Meski diapresiasi, sejumlah narasumber menyoroti tantangan dalam penguatan ketahanan pangan domestik, seperti ketersediaan stok, stabilitas harga, serta kapasitas produksi dan organisasi petani, nelayan, peternak, hingga UMKM. Karena itu, kolaborasi lintas sektor serta sinergi pemerintah dan swasta dinilai krusial untuk mewujudkan sistem pangan yang sehat, tangguh, dan berkelanjutan.

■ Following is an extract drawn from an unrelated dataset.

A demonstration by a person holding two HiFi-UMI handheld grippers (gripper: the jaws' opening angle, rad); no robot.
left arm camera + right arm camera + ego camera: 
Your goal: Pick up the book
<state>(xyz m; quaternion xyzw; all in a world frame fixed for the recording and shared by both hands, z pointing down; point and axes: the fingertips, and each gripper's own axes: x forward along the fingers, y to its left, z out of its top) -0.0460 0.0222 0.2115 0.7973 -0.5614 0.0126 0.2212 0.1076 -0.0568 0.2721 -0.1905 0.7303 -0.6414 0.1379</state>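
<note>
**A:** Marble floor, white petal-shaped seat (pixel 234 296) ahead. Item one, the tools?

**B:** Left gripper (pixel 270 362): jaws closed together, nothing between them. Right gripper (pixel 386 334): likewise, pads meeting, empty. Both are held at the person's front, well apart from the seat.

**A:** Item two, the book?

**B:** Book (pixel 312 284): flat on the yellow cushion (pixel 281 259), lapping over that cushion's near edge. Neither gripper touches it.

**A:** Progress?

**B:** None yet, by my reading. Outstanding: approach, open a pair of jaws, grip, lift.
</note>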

Acara yang diprakarsai Kementerian PPN/Bappenas bersama PTRI Jenewa ini juga menghadirkan sejumlah tokoh internasional: Ms. Luz Maria de la Mora (UNCTAD), Ms. Braulio Morera (World Economic Forum/WEF), Ms. Shannon Howard (World Food Programme/WFP), Ms. Afshan Khan (Scaling Up Nutrition/SUN) Movement, dan Sarwono dari Badan Gizi Nasional (BGN).
Gen Z Takeaway
Program Makan Bergizi Gratis (MBG) nggak cuma bikin anak sekolah kenyang, tapi juga bikin dunia kagum. Di forum PBB Jenewa, Indonesia nunjukin kalau kasih makan sehat ke rakyat bisa jalan bareng sama ekonomi & perdagangan. Dari petani sampai UMKM ikut naik kelas.
Intinya, MBG itu bukan sekadar bagi makanan gratis, tapi strategi keren buat bikin pangan berkelanjutan, ekonomi lokal tumbuh, dan Indonesia makin kuat.